La contrefaçon de brevet se raisonne à partir d’un brevet déterminé, de ses revendications et des actes réellement accomplis. Elle n’est pas une simple ressemblance technique : elle suppose une atteinte aux droits que le titre confère, dans le territoire et pendant la période où ces droits sont opposables.
Point de départ juridique
En droit français, l’atteinte aux droits du propriétaire du brevet constitue une contrefaçon lorsque les droits invoqués relèvent notamment des articles L. 613-3 à L. 613-6 du Code de la propriété intellectuelle. Les revendications délimitent l’étendue de la protection ; la description et les dessins servent à les interpréter. L’analyse commence donc par le titre, puis se poursuit par la comparaison technique entre les revendications et le produit ou procédé contesté.
Actes généralement en cause
Pour un produit breveté, les actes sensibles comprennent notamment la fabrication, l’offre, la mise sur le marché, l’utilisation, l’importation, l’exportation, le transbordement ou la détention à ces fins, en l’absence de consentement. Pour un procédé breveté, l’utilisation du procédé et certains actes portant sur le produit obtenu directement par ce procédé peuvent aussi être visés. La présence d’une licence de brevet ou d’une autorisation limite ou écarte le grief selon son périmètre.
Preuve et procédure
La preuve peut être préparée avant l’action au fond, notamment par une saisie-contrefaçon autorisée judiciairement. Cette mesure vise à décrire ou saisir des éléments prétendument contrefaisants, mais elle reste encadrée par l’ordonnance, par la qualité pour agir et par les suites procédurales imposées. Une stratégie de preuve sérieuse distingue les faits observés, les revendications pertinentes et les actes juridiquement qualifiables. Elle documente aussi la date des actes, les intervenants, la chaîne de distribution et le lien entre les pièces saisies et les caractéristiques revendiquées.
Qualité pour agir
L’action en contrefaçon est exercée par le titulaire du brevet. Les licenciés peuvent aussi intervenir ou agir dans certaines conditions prévues par le Code, notamment selon que la licence est exclusive, non exclusive, obligatoire ou d’office. Le contrat doit donc être relu avant d’engager une action, car il peut organiser la qualité pour agir, l’information du titulaire et la réparation du préjudice propre du licencié.
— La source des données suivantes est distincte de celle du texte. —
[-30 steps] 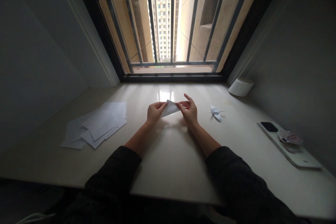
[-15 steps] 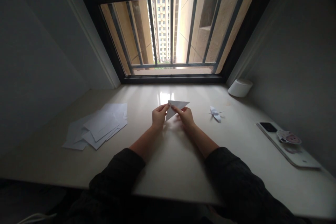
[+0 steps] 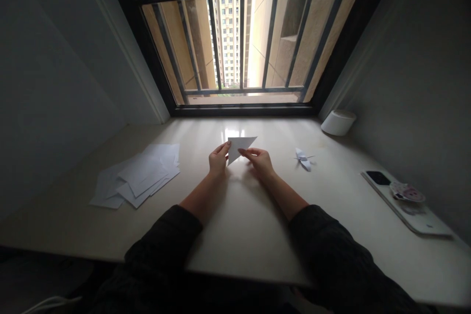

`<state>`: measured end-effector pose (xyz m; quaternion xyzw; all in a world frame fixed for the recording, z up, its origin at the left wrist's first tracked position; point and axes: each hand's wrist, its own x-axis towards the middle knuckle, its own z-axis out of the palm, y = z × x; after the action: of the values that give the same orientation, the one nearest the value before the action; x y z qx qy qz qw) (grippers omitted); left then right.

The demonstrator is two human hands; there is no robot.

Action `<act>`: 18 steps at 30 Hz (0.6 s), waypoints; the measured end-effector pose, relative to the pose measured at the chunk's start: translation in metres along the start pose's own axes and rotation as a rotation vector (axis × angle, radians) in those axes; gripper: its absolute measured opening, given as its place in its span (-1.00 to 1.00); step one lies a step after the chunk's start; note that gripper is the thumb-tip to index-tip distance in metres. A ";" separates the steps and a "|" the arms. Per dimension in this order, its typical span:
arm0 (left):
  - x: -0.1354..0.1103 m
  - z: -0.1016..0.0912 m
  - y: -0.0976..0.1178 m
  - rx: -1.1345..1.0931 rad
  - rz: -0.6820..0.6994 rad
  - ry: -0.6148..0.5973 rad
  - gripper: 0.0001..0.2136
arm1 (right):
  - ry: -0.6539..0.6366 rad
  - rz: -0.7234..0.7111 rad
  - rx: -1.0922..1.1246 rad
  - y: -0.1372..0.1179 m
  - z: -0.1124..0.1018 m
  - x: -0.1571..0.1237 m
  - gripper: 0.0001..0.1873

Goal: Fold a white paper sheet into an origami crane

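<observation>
1. Pinching a white folded paper triangle (image 3: pixel 236 143) at its left edge with the left hand (image 3: pixel 218 159).
2. Gripping the triangle's slanted lower side with the right hand (image 3: pixel 262 161).
3. Reaching in dark sleeves (image 3: pixel 165 235) over a pale, glossy counter (image 3: pixel 243 235), between a loose pile of white sheets (image 3: pixel 142 176) at left and a small paper crane (image 3: pixel 303 159) at right.
4. Sharing the counter, farther right, with a phone (image 3: pixel 414 218) lying camera side up and a white cylinder (image 3: pixel 337 123) near the window's corner.
5. Facing a dark-framed, barred window (image 3: pixel 242 39).
</observation>
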<state>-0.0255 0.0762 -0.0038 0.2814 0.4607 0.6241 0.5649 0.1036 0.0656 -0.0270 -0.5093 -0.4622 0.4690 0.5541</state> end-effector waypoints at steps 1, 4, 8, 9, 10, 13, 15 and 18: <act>0.000 0.000 0.000 0.007 0.004 0.007 -0.69 | -0.001 -0.008 -0.012 0.001 0.000 0.001 -0.48; -0.001 0.000 0.000 0.030 0.028 0.014 -0.66 | 0.014 -0.062 -0.095 0.002 -0.002 0.003 -0.49; -0.001 -0.001 -0.001 0.087 0.108 -0.004 -0.61 | 0.044 -0.162 -0.220 0.003 -0.003 0.004 -0.53; -0.001 -0.002 -0.001 0.104 0.124 -0.008 -0.61 | 0.051 -0.176 -0.236 0.003 -0.003 0.004 -0.54; 0.000 -0.003 -0.002 0.118 0.137 -0.017 -0.61 | 0.057 -0.183 -0.248 0.003 -0.003 0.004 -0.54; 0.005 -0.005 -0.005 0.136 0.148 -0.057 -0.61 | 0.088 -0.176 -0.259 0.004 -0.004 0.005 -0.52; 0.008 -0.006 -0.007 0.140 0.129 -0.096 -0.59 | 0.113 -0.150 -0.241 0.004 -0.004 0.004 -0.51; 0.009 -0.006 -0.007 0.170 0.080 -0.164 -0.55 | 0.140 -0.121 -0.202 0.004 -0.005 0.004 -0.49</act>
<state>-0.0297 0.0825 -0.0138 0.3963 0.4527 0.5797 0.5495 0.1092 0.0687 -0.0308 -0.5653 -0.4972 0.3490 0.5581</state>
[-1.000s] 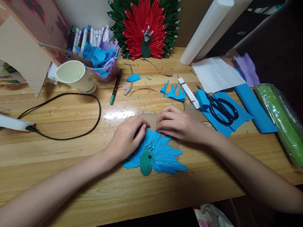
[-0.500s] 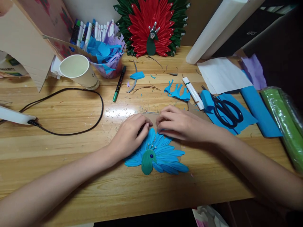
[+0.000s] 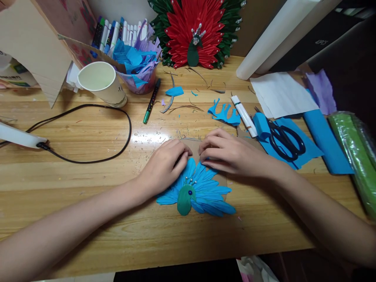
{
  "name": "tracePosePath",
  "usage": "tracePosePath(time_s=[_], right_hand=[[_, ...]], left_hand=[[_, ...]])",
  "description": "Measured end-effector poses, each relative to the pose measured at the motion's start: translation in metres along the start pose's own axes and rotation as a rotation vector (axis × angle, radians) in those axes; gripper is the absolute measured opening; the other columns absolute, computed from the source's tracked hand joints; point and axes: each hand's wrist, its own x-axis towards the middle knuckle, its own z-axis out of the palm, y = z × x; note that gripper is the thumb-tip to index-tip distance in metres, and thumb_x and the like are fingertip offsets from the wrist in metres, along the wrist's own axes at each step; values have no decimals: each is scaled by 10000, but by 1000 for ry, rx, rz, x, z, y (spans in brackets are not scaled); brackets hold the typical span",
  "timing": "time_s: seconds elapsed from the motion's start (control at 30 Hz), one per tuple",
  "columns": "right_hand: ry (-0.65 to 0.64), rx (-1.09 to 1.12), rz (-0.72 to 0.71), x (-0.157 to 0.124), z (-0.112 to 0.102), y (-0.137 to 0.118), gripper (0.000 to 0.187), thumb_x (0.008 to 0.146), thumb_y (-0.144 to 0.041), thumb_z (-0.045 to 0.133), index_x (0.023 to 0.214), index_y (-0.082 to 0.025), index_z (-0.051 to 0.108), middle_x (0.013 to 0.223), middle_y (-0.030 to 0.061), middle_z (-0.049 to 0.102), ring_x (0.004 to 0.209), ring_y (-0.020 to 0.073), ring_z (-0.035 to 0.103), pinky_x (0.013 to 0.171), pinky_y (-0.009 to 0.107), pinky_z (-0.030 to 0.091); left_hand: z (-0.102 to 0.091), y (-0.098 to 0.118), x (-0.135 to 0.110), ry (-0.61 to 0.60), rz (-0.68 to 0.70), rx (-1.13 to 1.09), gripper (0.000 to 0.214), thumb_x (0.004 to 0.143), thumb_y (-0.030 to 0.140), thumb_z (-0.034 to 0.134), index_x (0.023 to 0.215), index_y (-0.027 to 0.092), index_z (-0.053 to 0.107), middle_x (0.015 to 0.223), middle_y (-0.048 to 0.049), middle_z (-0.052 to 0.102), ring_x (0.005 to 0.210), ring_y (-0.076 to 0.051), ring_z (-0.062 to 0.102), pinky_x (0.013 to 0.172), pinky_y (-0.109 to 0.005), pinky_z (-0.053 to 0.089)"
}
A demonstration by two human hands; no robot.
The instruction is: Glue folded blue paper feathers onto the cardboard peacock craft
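A paper peacock lies flat on the table, with a green body (image 3: 184, 201), a dark blue bead eye and layered blue paper feathers (image 3: 207, 190). Behind the feathers shows a piece of brown cardboard (image 3: 223, 181). My left hand (image 3: 168, 164) rests over the upper left feathers, its fingers curled and thumb close to the index finger; whether anything is between them is hidden. Across a small gap, my right hand (image 3: 225, 150) has bent fingers closed at the tip of an upper right blue feather. Three or so pearl-headed pins (image 3: 190, 181) stand above the head.
Black scissors (image 3: 286, 141) lie on blue crepe paper at right, beside a white marker (image 3: 243, 116). A green marker (image 3: 152, 102), paper cup (image 3: 101, 84) and tub of scraps (image 3: 139, 80) stand farther back. A red-and-green peacock (image 3: 194, 35) leans behind. A cable (image 3: 130, 131) loops at left.
The whole view has shifted slightly, so the table items appear a little farther right. Both hands keep nearly the same pose at the peacock's upper feathers.
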Motion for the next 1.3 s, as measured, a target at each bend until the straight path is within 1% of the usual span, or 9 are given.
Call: tracePosePath(time_s=[0.2,0.33,0.43,0.57,0.7,1.0,1.3], right_hand=[[12,33,11,3,2,-4,170,896,-214,442,907,-181,608,911,78,599,934,213,446,785,352,418],[-8,46,-7,3,1,-3,174,897,-219,440,911,-188,611,901,78,599,928,213,450,770,349,417],[-50,61,-27,5,-1,-1,166,897,-221,447,922,-194,610,926,76,589,938,209,444,767,341,413],[-139,98,-64,10,-5,1,149,894,-209,454,904,-180,599,960,78,562,957,206,434,777,328,406],[-191,124,-84,14,-8,2,148,893,-228,454,888,-165,588,943,82,546,952,207,431,796,335,399],[-151,192,-34,11,-4,2,109,873,-205,478,895,-164,576,915,72,547,952,203,423,808,326,392],[-132,257,-71,15,-2,5,140,877,-252,489,879,-169,602,940,84,551,970,212,428,825,350,385]], left_hand=[[0,0,0,2,-1,11,135,873,166,426,881,164,561,849,-37,600,823,-155,539,747,-302,434],[0,0,0,6,6,14,133,869,162,426,872,167,559,842,-39,601,817,-159,541,734,-303,436],[0,-1,0,7,9,16,132,869,160,426,871,168,559,836,-37,598,814,-159,539,732,-304,434],[1,-1,0,7,5,24,134,872,166,423,865,164,557,831,-39,594,806,-159,533,729,-306,430],[1,-2,0,8,12,28,132,873,165,427,858,158,558,824,-38,591,802,-156,527,727,-300,424],[1,-1,0,5,19,22,132,871,160,426,856,156,557,822,-39,587,802,-154,522,722,-297,420],[1,-1,0,0,25,47,139,875,168,421,831,145,551,800,-41,575,777,-154,506,711,-293,411]])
Réparation et anticipation
La juridiction apprécie les dommages et intérêts en tenant compte des conséquences économiques négatives, du préjudice moral et des bénéfices du contrefacteur, avec une possible indemnisation forfaitaire si elle est demandée. En amont, une liberté d’exploitation permet d’identifier les titres susceptibles de faire obstacle à un lancement, sans garantir l’absence de contestation future.